Variational Quantum Circuits Enhanced Generative Adversarial Network
Runqiu Shu, Xusheng Xu, Man-Hong Yung, Wei Cui
TL;DR
This work introduces QC-GAN, a hybrid quantum-classical generative framework that replaces part of the generator with a variational quantum circuit to improve image generation efficiency. Using a 5-qubit, depth-4 variational block and a classical discriminator, it demonstrates improved or comparable image quality (measured by FID) with far fewer trainable parameters and iterations on MNIST, compared to a classical GAN and to pathGAN at higher resolutions. The study highlights the resource-efficiency and expressivity gained from quantum circuits under NISQ constraints, while also noting training instability and sample diversity challenges inherent to quantum models. Overall, QC-GAN shows promise for quantum-assisted AI tasks, offering a concrete path to leveraging quantum resources for practical generative modeling with notable speedups and reduced parameter counts.
Abstract
Generative adversarial network (GAN) is one of the widely-adopted machine-learning frameworks for a wide range of applications such as generating high-quality images, video, and audio contents. However, training a GAN could become computationally expensive for large neural networks. In this work, we propose a hybrid quantum-classical architecture for improving GAN (denoted as QC-GAN). The performance was examed numerically by benchmarking with a classical GAN using MindSpore Quantum on the task of hand-written image generation. The generator of the QC-GAN consists of a quantum variational circuit together with a one-layer neural network, and the discriminator consists of a traditional neural network.
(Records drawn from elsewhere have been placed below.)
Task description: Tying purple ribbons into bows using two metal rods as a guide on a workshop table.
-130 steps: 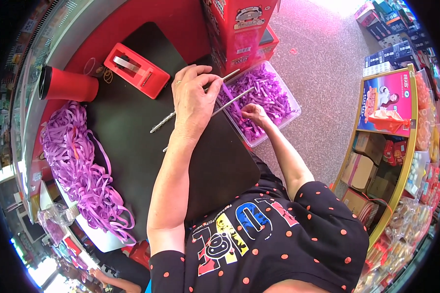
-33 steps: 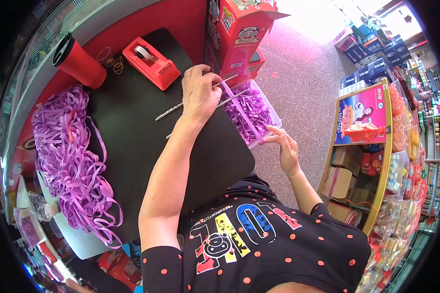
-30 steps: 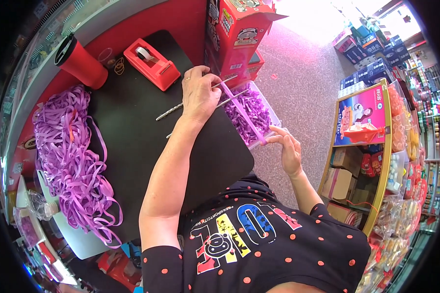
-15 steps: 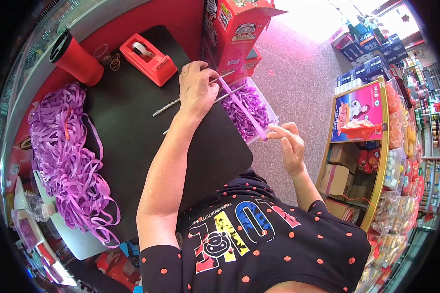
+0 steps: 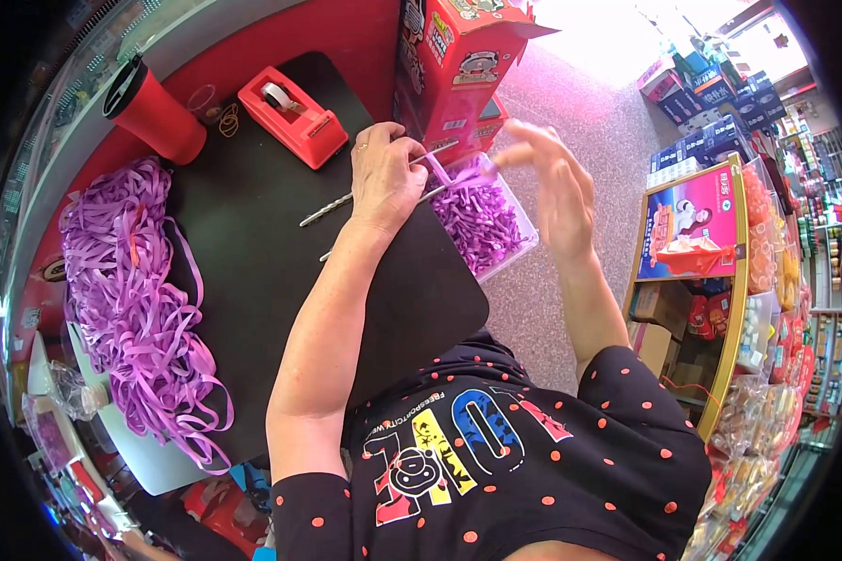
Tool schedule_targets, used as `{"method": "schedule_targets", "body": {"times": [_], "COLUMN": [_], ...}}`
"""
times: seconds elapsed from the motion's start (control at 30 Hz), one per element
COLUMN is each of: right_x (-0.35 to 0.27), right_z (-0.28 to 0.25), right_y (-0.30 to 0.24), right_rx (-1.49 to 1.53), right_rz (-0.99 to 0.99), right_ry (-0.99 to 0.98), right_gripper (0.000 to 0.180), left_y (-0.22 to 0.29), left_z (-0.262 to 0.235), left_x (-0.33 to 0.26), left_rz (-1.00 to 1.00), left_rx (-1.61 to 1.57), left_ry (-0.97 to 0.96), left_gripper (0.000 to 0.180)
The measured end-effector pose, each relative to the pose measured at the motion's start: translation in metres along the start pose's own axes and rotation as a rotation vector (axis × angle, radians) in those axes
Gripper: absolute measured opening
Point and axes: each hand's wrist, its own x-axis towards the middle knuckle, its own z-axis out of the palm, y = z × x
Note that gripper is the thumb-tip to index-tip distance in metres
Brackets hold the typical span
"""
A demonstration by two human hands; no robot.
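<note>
My left hand (image 5: 384, 179) is closed on a pair of thin metal rods over the far right table edge. The upper rod (image 5: 326, 210) has a twisted, drill-like end; most of the lower one is hidden beneath my hand and wrist. A purple ribbon (image 5: 437, 169) runs across the rods just right of my fingers. To its right, my right hand (image 5: 559, 192) is raised, blurred, its fingertips pinched at the ribbon's free length. Below them, a clear plastic bin (image 5: 524, 245) holds many short purple ribbon pieces (image 5: 480, 229). A large heap of purple ribbon (image 5: 136, 299) lies at the table's left.
A red tape dispenser (image 5: 295, 117), rubber bands (image 5: 229, 120) and a red tumbler (image 5: 159, 117) stand at the back of the black table (image 5: 253, 215). Beyond the bin rises a red carton (image 5: 458, 70). A shelf cabinet (image 5: 688, 299) with packaged goods stands at right.
My right hand has swung up and away from me, carrying the ribbon from below the bin's near side to beside the rods. My left hand keeps its hold on the rods.
</note>
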Motion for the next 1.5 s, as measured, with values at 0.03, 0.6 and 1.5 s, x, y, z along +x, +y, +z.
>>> {"method": "schedule_targets", "body": {"times": [0.03,0.6,1.5], "right_x": [0.012,0.068,-0.025], "right_z": [0.003,0.029,0.015], "right_y": [0.005,0.178,0.049], "right_rx": [0.066,0.259,-0.006], "right_rz": [0.010,0.534,0.590], "right_ry": [-0.027,-0.342,-0.109], "right_gripper": [0.051,0.062,0.027], "left_y": [-0.001,0.000,0.036], "left_z": [0.000,-0.001,-0.018], "left_x": [0.000,0.001,-0.028], "left_rz": [-0.019,-0.030,-0.673], "left_rx": [-0.004,-0.052,-0.836], "left_ry": [-0.011,-0.001,-0.215], "left_gripper": [0.016,0.012,0.030]}}
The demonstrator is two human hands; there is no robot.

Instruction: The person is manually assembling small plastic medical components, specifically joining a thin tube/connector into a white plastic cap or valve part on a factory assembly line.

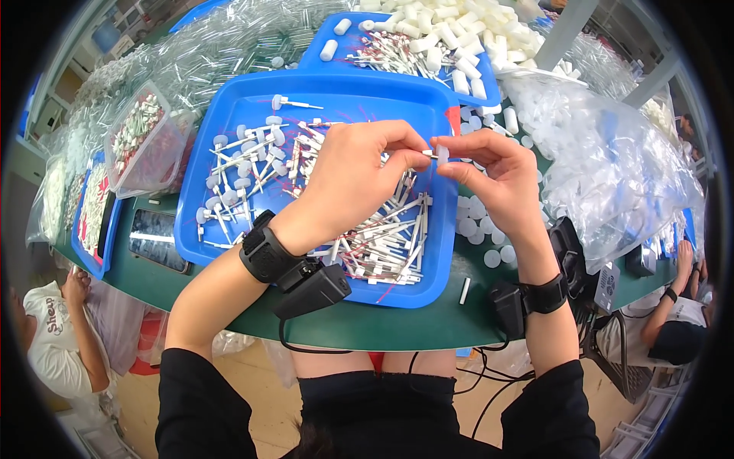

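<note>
Nearest is the edge of a green table (367,330), with both forearms reaching over it, a black strap on each wrist. A short white stick (465,291) lies on the table near the right wrist, and a phone (159,241) lies to the left.

Beyond these, the hands are over a blue tray (200,153). The left hand (361,172) has thumb and forefinger pinched together on a small white piece (427,153); how much of it the palm hides, I cannot tell. The right hand (498,174) pinches a frosted cap (443,155) between thumb and forefinger, right at the end of that piece.

In the tray, capped sticks (245,168) are spread on the left and a heap of plain white sticks (382,249) lies on the right. Loose caps (474,218) lie just right of the tray.

Farther off are a second blue tray (315,57), a pile of white cylinders (459,38), a heap of clear tubes (206,57) and a clear plastic bag (612,153).
</note>
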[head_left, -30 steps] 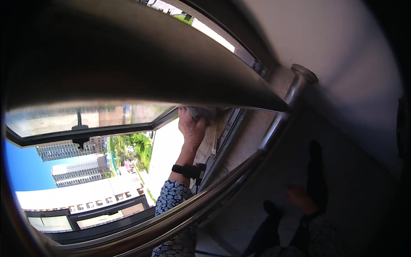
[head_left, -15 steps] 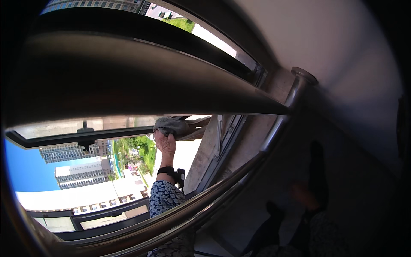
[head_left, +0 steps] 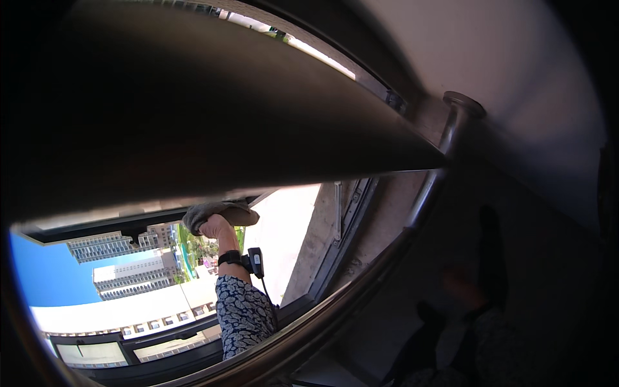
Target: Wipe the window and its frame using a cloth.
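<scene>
A dark-framed open window (head_left: 161, 335) gives onto blue sky and pale high-rise buildings (head_left: 129, 271) in bright sun, while a curved steel railing (head_left: 387, 251) crosses before a grey wall (head_left: 516, 84) and a shadowed floor (head_left: 412, 322).

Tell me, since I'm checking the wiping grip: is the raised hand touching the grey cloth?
Touching. The head view shows the hand pressed up into the grey cloth, which drapes over its top with no gap between them, under the dark window frame.
</scene>
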A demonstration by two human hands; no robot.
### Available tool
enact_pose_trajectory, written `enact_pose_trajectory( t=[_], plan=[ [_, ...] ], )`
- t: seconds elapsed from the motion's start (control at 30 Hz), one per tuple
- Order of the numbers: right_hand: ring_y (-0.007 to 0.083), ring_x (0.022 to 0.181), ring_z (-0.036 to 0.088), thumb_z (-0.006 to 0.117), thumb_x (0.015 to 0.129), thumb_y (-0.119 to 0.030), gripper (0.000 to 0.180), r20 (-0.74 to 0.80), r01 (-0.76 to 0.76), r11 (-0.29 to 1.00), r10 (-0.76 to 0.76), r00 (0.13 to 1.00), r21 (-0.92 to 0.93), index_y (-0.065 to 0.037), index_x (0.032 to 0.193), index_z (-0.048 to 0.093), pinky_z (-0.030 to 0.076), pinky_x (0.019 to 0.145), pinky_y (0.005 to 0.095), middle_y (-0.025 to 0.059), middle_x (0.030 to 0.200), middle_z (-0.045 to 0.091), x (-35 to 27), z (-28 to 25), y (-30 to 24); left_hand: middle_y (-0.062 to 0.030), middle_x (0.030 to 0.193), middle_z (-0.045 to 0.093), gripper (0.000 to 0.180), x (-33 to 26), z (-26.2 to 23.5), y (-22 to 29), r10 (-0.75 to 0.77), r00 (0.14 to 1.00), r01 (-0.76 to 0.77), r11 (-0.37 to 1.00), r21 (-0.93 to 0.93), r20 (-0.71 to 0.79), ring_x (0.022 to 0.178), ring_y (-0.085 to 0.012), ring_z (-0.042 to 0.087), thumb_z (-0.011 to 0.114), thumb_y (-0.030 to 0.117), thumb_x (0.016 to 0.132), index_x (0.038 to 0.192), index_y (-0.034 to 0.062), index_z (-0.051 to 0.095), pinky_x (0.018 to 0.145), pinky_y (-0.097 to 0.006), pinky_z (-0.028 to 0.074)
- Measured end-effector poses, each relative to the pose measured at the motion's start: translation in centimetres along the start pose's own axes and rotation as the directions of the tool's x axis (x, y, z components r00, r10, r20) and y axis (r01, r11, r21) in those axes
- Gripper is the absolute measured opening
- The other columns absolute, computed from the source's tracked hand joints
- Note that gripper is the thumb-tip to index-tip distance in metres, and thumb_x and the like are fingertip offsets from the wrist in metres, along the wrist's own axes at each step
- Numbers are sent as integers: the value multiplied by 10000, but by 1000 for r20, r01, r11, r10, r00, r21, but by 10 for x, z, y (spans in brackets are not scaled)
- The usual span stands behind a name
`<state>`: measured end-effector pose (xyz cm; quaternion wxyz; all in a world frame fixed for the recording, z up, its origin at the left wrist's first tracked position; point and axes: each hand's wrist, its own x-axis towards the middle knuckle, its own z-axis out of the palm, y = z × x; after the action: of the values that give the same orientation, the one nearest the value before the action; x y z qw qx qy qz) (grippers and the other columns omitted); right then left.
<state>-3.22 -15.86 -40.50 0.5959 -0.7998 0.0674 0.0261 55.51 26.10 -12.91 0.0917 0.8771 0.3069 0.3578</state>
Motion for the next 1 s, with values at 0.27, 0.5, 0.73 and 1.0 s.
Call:
enact_pose_trajectory(
  t=[0.27,0.5,0.73,1.0],
  plan=[
    [346,975,556,500,865,-152,264,221,-126,969,173,960,-213,-20,1074,593,435,884,442,201,1070,583,-8,-2,-5,-118,1099,602,368,-115,-21,30,295,857,-131,918,-374,423,1005,-237,577,514,-11,781,1148,9,544,886,-350,460],
    [320,988,551,482,886,-165,295,463,-378,908,418,781,-181,4,1116,557,445,875,406,217,1101,561,23,-59,-57,-101,1004,634,290,-135,-57,51,421,397,-129,905,-405,816,928,-204,586,586,55,760,1042,0,628,830,-324,463],
    [354,924,557,508,857,-130,197,236,-6,992,35,971,-125,2,981,585,443,809,460,200,969,574,-11,-32,-9,-175,961,622,355,-107,-94,19,28,804,289,855,-431,594,834,-285,625,547,80,729,1024,-116,558,717,-386,511],
    [306,1129,510,490,924,-211,365,104,-10,984,29,994,-177,-52,1252,501,397,975,402,164,1207,543,-2,-60,-9,-211,1094,568,599,18,-153,65,-254,955,295,722,-626,157,880,-332,615,612,394,818,1169,-70,470,726,-456,514]
  ],
)
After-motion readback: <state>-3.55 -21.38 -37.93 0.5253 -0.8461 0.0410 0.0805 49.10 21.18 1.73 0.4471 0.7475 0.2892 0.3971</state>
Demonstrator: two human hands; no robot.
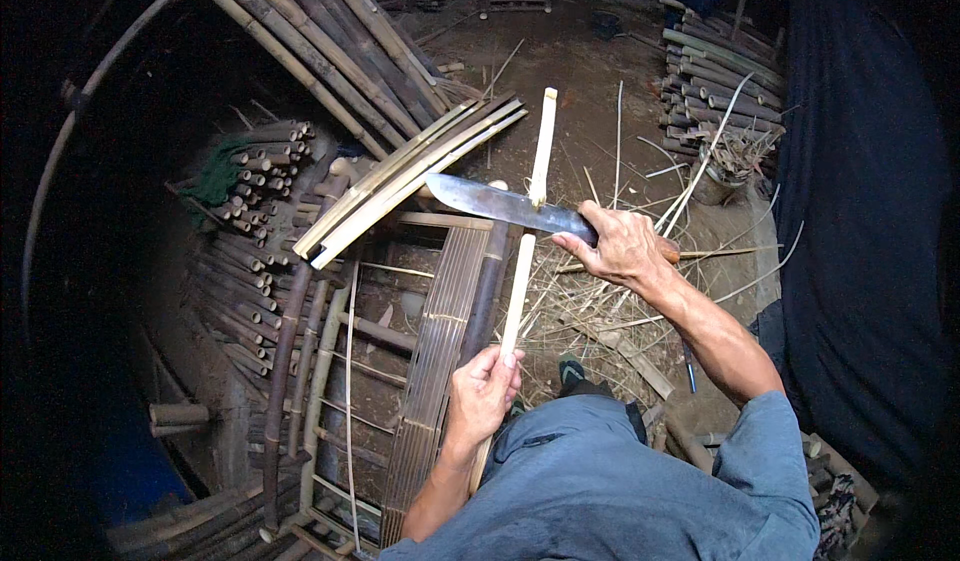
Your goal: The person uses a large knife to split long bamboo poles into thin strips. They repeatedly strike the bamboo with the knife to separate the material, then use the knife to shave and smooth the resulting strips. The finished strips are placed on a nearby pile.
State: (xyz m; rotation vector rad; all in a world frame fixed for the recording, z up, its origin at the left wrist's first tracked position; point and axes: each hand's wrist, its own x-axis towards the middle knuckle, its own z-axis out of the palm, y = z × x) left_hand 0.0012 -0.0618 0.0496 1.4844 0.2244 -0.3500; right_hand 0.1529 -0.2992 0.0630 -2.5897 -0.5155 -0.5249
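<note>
left hand [482, 393] grips the pale strip [516, 296], long axis pointing away; right hand [624, 245], fingers wrapped round the machete [498, 204], holds it crosswise ahead, contact unclear

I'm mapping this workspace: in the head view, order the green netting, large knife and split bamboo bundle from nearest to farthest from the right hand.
1. Large knife: gripped in the right hand.
2. Split bamboo bundle: left of the hand.
3. Green netting: farther left.

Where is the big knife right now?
In the head view, just above the middle, the knife is in the right hand, pointing left, near the pale stick the left hand holds.
</note>
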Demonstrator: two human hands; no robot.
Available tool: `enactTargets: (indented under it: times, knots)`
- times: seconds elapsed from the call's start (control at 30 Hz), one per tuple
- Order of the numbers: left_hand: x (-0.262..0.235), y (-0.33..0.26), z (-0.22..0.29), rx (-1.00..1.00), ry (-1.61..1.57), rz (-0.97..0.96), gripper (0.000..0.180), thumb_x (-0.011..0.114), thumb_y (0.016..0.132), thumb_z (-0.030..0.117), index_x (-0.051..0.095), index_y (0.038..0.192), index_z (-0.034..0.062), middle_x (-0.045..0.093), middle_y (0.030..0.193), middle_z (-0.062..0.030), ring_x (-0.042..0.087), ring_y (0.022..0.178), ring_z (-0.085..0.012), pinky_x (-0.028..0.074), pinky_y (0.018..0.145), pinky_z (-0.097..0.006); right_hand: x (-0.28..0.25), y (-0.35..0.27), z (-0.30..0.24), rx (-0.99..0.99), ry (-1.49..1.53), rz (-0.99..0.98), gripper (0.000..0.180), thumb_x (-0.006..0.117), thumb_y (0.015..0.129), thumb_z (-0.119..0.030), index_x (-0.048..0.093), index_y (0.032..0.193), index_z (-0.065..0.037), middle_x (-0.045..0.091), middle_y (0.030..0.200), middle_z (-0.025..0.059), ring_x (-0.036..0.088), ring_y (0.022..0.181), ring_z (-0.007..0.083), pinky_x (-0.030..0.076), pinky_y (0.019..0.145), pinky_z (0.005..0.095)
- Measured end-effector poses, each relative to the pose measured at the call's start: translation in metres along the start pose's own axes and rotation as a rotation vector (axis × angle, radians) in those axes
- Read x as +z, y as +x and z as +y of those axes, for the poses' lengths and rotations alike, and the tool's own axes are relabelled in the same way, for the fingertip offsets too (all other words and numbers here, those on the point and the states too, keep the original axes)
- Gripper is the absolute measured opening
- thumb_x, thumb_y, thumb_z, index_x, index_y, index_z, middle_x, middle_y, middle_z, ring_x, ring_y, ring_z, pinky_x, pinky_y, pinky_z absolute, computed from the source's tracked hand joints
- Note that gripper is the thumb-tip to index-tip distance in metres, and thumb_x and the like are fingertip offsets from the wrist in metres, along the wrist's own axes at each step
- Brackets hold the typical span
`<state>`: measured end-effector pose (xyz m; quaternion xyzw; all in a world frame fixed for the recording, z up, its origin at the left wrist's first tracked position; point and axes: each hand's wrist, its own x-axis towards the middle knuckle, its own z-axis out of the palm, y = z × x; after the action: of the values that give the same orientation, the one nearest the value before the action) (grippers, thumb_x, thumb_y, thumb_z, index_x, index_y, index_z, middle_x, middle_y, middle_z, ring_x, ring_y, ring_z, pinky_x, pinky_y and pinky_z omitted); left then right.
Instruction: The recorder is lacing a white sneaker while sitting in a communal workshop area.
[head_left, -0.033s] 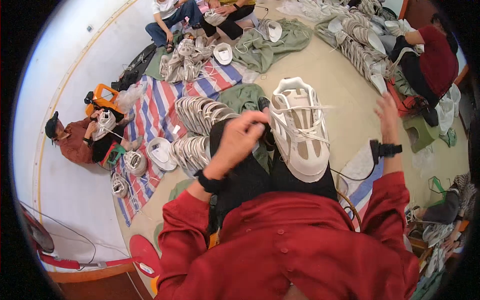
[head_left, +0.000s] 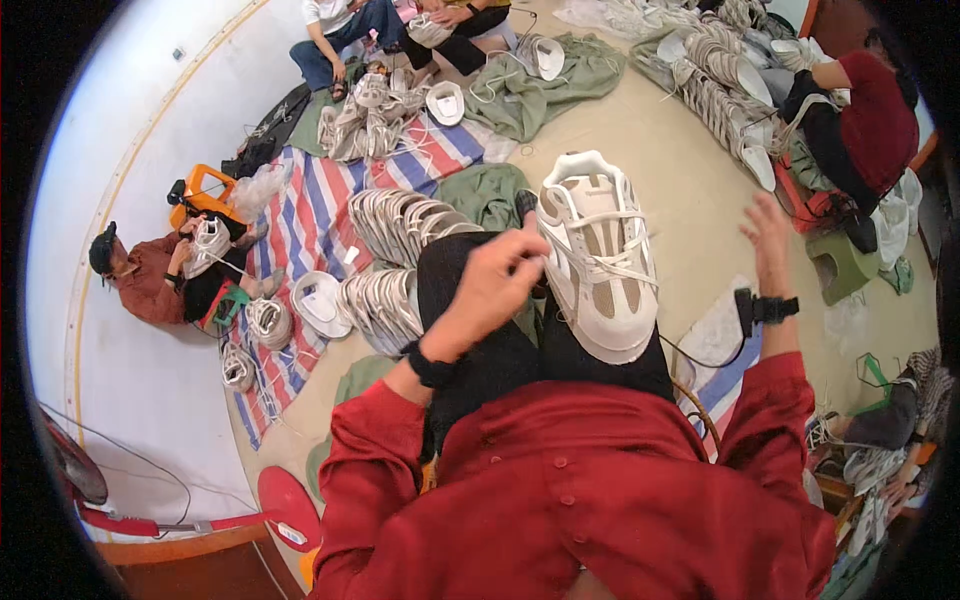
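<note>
A beige and white sneaker point(head_left: 598, 300) rests on my lap, toe toward me, with a pale lace point(head_left: 610, 266) threaded across its tongue. My left hand point(head_left: 495, 285) is at the shoe's left side, thumb and forefinger pinched together near the upper edge. Whether a lace end is between those fingertips cannot be made out. Off to the right of the shoe, my right hand point(head_left: 768, 240) is raised with its fingers apart, slightly blurred, and holds nothing visible.
Stacked shoe uppers point(head_left: 385, 305) lie left of my knees on a striped sheet point(head_left: 320, 200). A co-worker point(head_left: 150, 280) handles a shoe at the left; another person point(head_left: 870, 120) sits far right beside a long row of uppers point(head_left: 720, 100). A green stool point(head_left: 840, 265) stands at right.
My left hand has shifted slightly right, closer to the shoe. The right hand has moved a little left and down. The shoe stays on my lap.
</note>
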<state>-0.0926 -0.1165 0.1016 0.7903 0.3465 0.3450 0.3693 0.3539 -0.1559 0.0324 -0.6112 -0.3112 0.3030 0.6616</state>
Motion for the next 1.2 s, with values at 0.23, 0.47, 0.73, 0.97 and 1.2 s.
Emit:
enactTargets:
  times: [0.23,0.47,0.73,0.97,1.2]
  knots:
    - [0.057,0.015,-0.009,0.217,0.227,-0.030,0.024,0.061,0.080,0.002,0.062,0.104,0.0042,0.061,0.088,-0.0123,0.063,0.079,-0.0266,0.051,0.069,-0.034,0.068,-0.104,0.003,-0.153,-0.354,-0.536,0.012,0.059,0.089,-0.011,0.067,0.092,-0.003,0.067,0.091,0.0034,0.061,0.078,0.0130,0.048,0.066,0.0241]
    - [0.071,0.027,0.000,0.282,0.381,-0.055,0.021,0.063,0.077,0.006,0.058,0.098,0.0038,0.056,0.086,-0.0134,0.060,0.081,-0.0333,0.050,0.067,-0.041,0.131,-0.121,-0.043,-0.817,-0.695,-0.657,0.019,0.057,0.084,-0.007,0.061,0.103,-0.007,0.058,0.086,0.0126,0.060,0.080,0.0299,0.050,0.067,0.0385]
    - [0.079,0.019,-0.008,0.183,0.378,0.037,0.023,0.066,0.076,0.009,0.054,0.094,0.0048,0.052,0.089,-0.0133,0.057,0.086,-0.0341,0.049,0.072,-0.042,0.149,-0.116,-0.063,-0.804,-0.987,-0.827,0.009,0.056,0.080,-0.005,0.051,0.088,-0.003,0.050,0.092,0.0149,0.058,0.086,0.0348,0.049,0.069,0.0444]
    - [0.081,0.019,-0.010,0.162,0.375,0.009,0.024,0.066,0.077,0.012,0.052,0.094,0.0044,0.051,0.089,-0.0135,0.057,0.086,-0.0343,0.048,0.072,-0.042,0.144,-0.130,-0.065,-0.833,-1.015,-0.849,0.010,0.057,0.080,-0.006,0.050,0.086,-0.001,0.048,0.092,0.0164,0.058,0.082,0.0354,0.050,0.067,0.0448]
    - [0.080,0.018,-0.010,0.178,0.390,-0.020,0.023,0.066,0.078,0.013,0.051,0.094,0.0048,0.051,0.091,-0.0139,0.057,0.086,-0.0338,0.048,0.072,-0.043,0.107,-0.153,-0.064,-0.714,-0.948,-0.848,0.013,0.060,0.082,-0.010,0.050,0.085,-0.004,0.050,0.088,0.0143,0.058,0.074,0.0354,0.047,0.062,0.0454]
Leveraging the entangling and expressive power of quantum circuits, our hybrid architecture achieved better performance (Frechet Inception Distance) than the classical GAN, with much fewer training parameters and number of iterations for convergence. We have also demonstrated the superiority of QC-GAN over an alternative quantum GAN, namely pathGAN, which could hardly generate 16$\times$16 or larger images. This work demonstrates the value of combining ideas from quantum computing with machine learning for both areas of Quantum-for-AI and AI-for-Quantum.